-- Data records follows --
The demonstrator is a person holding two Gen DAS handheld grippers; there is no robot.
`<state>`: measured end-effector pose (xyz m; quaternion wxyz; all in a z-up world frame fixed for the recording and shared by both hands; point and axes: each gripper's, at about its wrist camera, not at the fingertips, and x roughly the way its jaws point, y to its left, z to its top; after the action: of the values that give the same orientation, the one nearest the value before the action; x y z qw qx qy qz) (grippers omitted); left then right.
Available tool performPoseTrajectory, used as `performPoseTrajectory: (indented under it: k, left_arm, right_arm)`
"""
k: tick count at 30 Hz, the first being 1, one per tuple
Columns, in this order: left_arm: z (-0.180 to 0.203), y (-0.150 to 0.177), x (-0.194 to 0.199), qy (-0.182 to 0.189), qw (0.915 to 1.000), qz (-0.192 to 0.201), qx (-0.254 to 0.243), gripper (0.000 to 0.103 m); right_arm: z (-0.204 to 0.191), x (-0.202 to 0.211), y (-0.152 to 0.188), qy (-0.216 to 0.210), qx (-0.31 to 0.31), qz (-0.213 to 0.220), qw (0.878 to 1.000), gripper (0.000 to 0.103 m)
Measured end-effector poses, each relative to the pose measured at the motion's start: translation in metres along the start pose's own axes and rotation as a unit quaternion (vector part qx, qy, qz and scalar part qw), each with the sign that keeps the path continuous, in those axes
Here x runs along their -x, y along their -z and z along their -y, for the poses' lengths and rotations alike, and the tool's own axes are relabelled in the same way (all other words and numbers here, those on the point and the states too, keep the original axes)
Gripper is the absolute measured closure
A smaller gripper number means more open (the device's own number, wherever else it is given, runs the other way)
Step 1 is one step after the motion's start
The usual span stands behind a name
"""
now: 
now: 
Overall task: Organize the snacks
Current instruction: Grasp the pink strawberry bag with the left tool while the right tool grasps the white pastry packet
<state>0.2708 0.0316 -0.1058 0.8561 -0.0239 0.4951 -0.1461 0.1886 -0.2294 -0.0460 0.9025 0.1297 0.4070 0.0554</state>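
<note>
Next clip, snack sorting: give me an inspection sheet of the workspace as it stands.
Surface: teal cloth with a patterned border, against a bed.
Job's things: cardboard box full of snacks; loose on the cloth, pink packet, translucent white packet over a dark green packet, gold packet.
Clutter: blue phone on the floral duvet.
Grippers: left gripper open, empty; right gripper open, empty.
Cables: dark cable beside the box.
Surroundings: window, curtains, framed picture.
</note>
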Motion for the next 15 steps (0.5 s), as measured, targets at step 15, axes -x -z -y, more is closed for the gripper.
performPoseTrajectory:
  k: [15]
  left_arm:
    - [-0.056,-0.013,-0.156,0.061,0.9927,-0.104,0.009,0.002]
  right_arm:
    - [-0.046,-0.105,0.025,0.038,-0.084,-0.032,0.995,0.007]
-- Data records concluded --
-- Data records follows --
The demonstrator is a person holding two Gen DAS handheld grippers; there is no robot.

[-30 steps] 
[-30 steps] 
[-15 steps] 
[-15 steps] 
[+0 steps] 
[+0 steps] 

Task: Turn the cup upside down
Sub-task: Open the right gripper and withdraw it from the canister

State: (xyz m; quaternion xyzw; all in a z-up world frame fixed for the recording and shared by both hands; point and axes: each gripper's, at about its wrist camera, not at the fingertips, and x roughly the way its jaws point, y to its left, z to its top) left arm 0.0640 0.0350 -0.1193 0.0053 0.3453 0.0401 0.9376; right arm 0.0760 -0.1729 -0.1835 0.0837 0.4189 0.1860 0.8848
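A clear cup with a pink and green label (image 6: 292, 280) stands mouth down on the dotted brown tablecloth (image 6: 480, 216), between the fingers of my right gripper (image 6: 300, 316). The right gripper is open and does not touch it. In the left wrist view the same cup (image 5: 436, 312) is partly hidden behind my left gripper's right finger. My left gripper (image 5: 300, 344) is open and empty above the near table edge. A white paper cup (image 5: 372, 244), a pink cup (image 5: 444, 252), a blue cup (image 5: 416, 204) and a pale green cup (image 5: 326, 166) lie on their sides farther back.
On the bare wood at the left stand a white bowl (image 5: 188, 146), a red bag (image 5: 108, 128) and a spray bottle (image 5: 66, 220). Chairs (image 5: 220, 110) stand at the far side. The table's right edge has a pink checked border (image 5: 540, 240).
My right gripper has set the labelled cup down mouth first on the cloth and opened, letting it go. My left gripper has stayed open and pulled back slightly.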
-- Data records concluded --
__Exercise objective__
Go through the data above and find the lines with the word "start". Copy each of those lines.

__Problem solution__
Measured end-effector poses, each relative to the pose measured at the motion's start: translation in metres along the start pose's own axes and rotation as a unit quaternion (vector part qx, qy, qz and scalar part qw), each with the sign that keeps the path continuous, in those axes
Step 1 is one step after the motion's start

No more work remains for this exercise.